__TASK INSTRUCTIONS__:
Return the data below exactly, please, but drop the pictures.

○ ○ ○

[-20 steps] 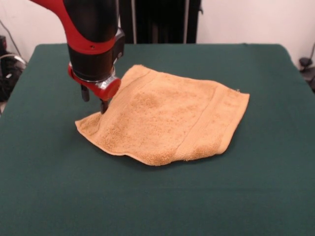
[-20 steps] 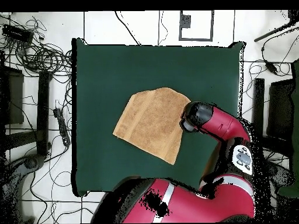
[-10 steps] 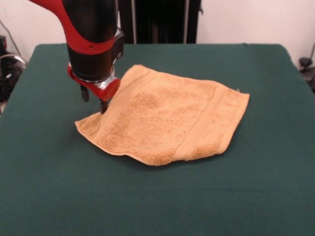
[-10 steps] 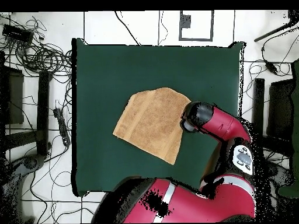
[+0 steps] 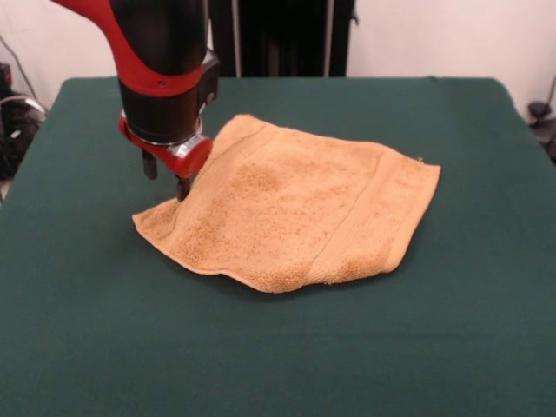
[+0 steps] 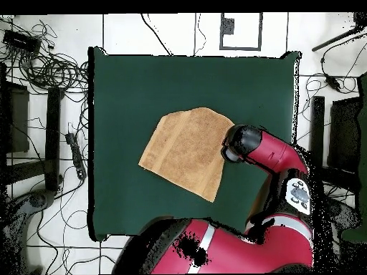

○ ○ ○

__EXERCISE ANSWER__:
[-20 steps] 
[-20 steps] 
[-10 steps] 
[-10 steps] 
[+0 steps] 
[+0 steps] 

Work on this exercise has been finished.